Monnaie du pape - Culture facile et récolte des siliques nacrées

Un parterre de fleurs sauvages, avec des grappes de monnaie du pape blanches et violettes, se mêlant à des marguerites.

Écrit par

Marthe Julien

Publié le

16 mai 2026

Table des matières

La monnaie du pape attire d’abord par ses fruits presque transparents, ces disques nacrés que l’on garde volontiers en bouquet sec. J’y vois une plante très utile quand on veut un massif léger, des floraisons simples au printemps et une présence graphique en hiver sans entretien lourd. Dans cet article, je montre comment la reconnaître, la cultiver en France, récolter ses siliques au bon moment et l’intégrer dans un jardin favorable aux pollinisateurs.

Une bisannuelle décorative, utile et facile à réussir

  • La lunaire est surtout cultivée pour ses fruits plats, argentés et presque translucides.
  • Elle aime un sol frais, drainé, riche sans excès et une exposition de soleil doux à mi-ombre.
  • Un semis d’été donne généralement les meilleurs résultats, avec une levée en 14 à 21 jours si l’humidité reste régulière.
  • Elle nourrit les pollinisateurs au printemps et se ressème facilement, à condition de contrôler quelques jeunes plants.
  • Les siliques se récoltent seulement lorsqu’elles sont bien sèches si l’on veut les conserver en bouquet sec.

Comment reconnaître la lunaire sans hésiter

Le plus souvent, on parle de Lunaria annua, une bisannuelle de la famille des Brassicacées, comme les choux ou la moutarde. La première année, elle forme une rosette discrète; la seconde, elle monte sur des tiges fines et dressées, souvent autour de 80 à 90 cm, avec des fleurs blanches ou mauves au printemps.

Ce qui fait sa réputation, ce sont ses fruits secs, appelés siliques, c’est-à-dire les fruits typiques des Brassicacées. Chez elle, ils deviennent plats, ronds et argentés, puis presque translucides quand les graines tombent et que la cloison centrale reste seule. Je trouve utile de préciser ce point, parce qu’on ne voit pas un fruit “transparent” au sens strict, mais une membrane nacrée qui laisse passer la lumière.

Il existe aussi une forme vivace, Lunaria rediviva, plus rare au jardin, mais la plante que l’on rencontre le plus souvent dans les massifs reste bien la bisannuelle. Une fois ce repère compris, le reste devient beaucoup plus simple: il faut surtout lui offrir le bon départ.
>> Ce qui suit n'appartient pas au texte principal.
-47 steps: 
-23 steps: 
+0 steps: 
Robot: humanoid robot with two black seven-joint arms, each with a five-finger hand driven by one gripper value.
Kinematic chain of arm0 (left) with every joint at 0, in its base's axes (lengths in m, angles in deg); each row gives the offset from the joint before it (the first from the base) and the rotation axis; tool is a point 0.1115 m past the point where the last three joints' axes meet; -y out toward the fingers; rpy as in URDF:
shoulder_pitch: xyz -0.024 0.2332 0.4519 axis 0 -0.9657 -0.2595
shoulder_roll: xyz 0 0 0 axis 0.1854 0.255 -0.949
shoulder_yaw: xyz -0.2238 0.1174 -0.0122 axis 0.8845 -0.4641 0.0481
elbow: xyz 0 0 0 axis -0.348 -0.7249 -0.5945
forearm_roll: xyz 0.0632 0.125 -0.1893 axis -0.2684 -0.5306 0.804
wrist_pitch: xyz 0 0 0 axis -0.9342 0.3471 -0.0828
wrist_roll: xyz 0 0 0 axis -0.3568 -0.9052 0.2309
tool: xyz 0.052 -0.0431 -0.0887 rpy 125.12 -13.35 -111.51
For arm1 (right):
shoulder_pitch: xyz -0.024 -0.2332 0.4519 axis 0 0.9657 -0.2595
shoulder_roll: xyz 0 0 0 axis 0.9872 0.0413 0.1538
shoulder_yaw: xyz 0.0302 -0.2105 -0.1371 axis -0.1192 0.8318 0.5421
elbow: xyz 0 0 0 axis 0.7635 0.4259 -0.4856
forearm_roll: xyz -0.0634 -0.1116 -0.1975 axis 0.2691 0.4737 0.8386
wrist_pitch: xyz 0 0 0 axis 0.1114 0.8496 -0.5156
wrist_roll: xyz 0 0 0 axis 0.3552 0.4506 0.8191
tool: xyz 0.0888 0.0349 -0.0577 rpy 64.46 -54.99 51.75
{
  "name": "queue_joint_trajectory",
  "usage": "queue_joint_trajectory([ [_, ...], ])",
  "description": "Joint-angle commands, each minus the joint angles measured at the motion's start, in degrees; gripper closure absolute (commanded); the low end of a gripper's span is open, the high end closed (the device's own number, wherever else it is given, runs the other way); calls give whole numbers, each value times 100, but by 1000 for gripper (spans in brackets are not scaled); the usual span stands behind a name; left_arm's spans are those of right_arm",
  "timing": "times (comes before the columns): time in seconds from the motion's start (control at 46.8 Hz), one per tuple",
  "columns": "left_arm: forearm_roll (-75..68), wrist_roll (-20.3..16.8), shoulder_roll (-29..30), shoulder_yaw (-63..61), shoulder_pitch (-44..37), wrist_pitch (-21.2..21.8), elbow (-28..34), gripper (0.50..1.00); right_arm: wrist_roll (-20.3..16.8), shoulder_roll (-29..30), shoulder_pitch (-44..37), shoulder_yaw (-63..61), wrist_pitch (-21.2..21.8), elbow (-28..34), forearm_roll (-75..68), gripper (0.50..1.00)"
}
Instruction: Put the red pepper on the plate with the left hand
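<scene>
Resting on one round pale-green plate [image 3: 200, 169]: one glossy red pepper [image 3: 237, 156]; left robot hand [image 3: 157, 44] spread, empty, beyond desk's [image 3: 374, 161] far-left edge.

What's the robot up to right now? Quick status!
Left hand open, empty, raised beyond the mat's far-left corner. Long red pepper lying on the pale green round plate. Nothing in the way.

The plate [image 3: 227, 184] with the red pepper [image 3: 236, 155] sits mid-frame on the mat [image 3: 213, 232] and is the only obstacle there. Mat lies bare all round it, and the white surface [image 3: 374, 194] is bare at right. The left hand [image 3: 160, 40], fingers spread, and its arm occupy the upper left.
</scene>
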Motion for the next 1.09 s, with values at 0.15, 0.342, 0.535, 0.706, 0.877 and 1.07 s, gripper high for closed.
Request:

Les bonnes conditions pour la cultiver

Je la cultive comme une plante de sol frais, pas comme une annuelle fragile. Dans la plupart des jardins français, le bon compromis reste un emplacement lumineux sans soleil brûlant de plein été, avec une terre qui retient un peu l’humidité sans rester détrempée. En climat chaud, je préfère la mi-ombre; dans une région plus fraîche, un soleil doux lui convient très bien.

Critère Repère pratique
Exposition Soleil doux ou mi-ombre, surtout si les étés sont secs
Sol Frais, drainé, profond et plutôt riche, mais sans excès d’azote
Semis En été, de juin à septembre, ou au printemps dans un climat doux
Profondeur Très superficielle, autour de 3 mm
Espacement 20 à 30 cm entre les plants
Levée 14 à 21 jours si la terre reste régulièrement humide
Entretien Arrosages suivis au départ, puis seulement par temps sec prolongé

En pratique, je sème clair et je ne recouvre presque pas les graines. Si je pars en godets, je repique dès que les jeunes plants sont assez robustes, avec une terre fine et bien ameublie. Un paillage léger de feuilles mortes aide à garder la fraîcheur, ce qui change tout dans les régions où le printemps bascule vite vers la chaleur. Le point clé, ici, c’est la régularité de l’humidité au démarrage: c’est elle qui fait la différence entre une levée propre et un semis capricieux.

Une fois ce cadre posé, la plante demande peu. La vraie question devient alors: quand faut-il intervenir pour conserver ses fruits décoratifs sans perdre leur effet?

Rameau de monnaie du pape aux reflets nacrés, ses siliques translucides évoquent de petites pièces anciennes.

Récolter ses siliques translucides au bon moment

C’est souvent là que tout se joue. Si l’on coupe trop tôt, on perd le côté nacré; si l’on attend trop longtemps sous la pluie, les tiges se fatiguent et la couleur s’abîme. Je coupe quand les fruits sont bien formés, que les enveloppes externes brunissent et que les graines sont mûres. C’est à ce moment que la membrane centrale devient la plus belle.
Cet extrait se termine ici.